In the above arrangement, under a free state, i.e. when the piezoelectric bimorph element 25 is released from voltage impression, the movable piece 10 is urged downwardly about the support point A in FIG. 4 by the spring force of the actuating spring 21, with the movable contact 11 closing the normally closed contact 22b.
The piezoelectric bimorph element 25 is displaced upwardly in FIG. 4 upon application thereto of a predetermined voltage, and a lifting force is applied to the connecting point B through the drive transmitting member 26, with the inner plate 12 being pivoted upwardly about the supporting point A. Thus, when the rear portion of the movable piece 10 has passed through a straight line connecting the engaging portions C and D, the movable piece 10 itself is reversed upwardly, with the movable contact 11 being changed over to the normally open contact 22a. On the other hand, when the piezoelectric bimorph element 25 is released from the voltage impression thereto, the movable piece 10 is returned in the reverse order to the above, and the movable contact 11 thereof is changed over to the normally closed contact 22b.
As is clear from the foregoing description on the construction and operation, according to the snap switch of the present invention, the inner plate 12 of the movable piece 10 functions as a part equivalent to the receiving plate in the conventional snap switch. Accordingly, the number of parts employed is reduced for facilitation of combination of parts during assembling.
Particularly, since the inner plate extends in a direction towards the contact 11, the supporting point A is positioned within a triangle ΔC'D as shown in FIG. 7, and thus both the functioning force and restoring force are reduced to make it possible for the switch to function at a small load. Moreover, since the connecting portion B may be provided close to the engaging portion D, the functioning distance L can be decreased thereby for a marked improvement of sensitivity. Therefore, even when the piezoelectric bimorph element 25 has small functioning force and displacing force, it is possible to fully drive the movable piece 10 for efficient opening and closing of the contacts.
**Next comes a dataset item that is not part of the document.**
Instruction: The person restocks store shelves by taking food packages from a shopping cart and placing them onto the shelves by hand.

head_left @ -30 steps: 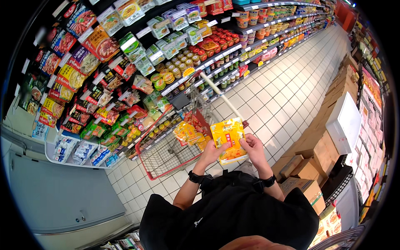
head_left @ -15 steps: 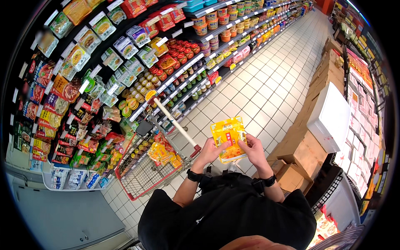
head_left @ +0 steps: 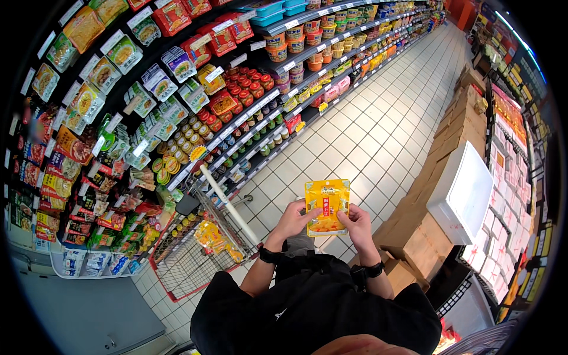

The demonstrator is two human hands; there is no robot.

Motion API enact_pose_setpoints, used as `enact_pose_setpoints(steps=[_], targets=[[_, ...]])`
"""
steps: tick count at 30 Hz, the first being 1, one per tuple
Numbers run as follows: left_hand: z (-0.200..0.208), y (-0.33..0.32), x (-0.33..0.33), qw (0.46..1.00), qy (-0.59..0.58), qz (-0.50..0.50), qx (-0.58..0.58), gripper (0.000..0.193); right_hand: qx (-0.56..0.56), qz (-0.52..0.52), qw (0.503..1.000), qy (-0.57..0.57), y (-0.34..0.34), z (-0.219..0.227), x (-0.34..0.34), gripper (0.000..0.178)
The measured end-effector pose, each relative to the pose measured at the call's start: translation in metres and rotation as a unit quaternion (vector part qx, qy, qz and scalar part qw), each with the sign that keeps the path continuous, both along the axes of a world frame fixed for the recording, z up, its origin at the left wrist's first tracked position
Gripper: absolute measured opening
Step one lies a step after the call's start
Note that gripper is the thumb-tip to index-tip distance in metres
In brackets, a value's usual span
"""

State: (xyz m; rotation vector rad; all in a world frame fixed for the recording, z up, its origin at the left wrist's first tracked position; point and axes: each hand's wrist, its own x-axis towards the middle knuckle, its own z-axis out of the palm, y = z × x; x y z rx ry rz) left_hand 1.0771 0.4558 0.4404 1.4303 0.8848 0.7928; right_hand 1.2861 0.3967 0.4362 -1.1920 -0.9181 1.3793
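Observation:
Both hands hold one yellow food pouch [head_left: 327,198] upright in front of my body, its printed face toward me. My left hand [head_left: 293,219] grips the left edge, thumb lying across the front. On the right edge, my right hand [head_left: 356,225] pinches it, thumb also on the front. The fingers behind the pouch are hidden. To the left stands a wire shopping cart [head_left: 177,255] with a red rim and a pale handle bar [head_left: 228,202]. Several yellow packets [head_left: 218,239] lie inside it. Neither hand touches the cart.
Shelves along the left carry pouches, red-lidded jars [head_left: 245,89] and instant noodle tubs [head_left: 276,47]. Stacked cardboard boxes [head_left: 417,242] line the right, with a white foam box [head_left: 464,192] on them. A tiled floor [head_left: 355,130] runs between. A grey cabinet [head_left: 89,310] stands at lower left.
The pouch, tilted before, is now straighter and slightly lower, facing me squarely. Both hands still hold it. The view has shifted, and the cart appears further left and lower.

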Motion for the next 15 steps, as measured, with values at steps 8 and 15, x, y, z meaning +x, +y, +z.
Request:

It should be noted here that the snap switch according to the present invention is not limited to the foregoing embodiment alone, but may be modified in various ways within the scope of the invention. For example, the hinged engaging point D at the other end of the movable spring 21 may be formed by causing a part of the housing H to project, instead of utilizing the raised portion 20b of the common terminal 20. Meanwhile, although the inner plate 12 is described as fixed to the forward end 20a of the common terminal 20 by caulking or staking in the foregoing embodiment, the arrangement may be so modified as to form the forward end 20a into a raised portion for an edge engagement. By employing the edge engagement as above, it becomes possible to move the movable piece 10 still more smoothly for a further reduction of the functioning load. Furthermore, the piezoelectric bimorph element 25 may be replaced by a conventional operating member such as a pushbutton, etc.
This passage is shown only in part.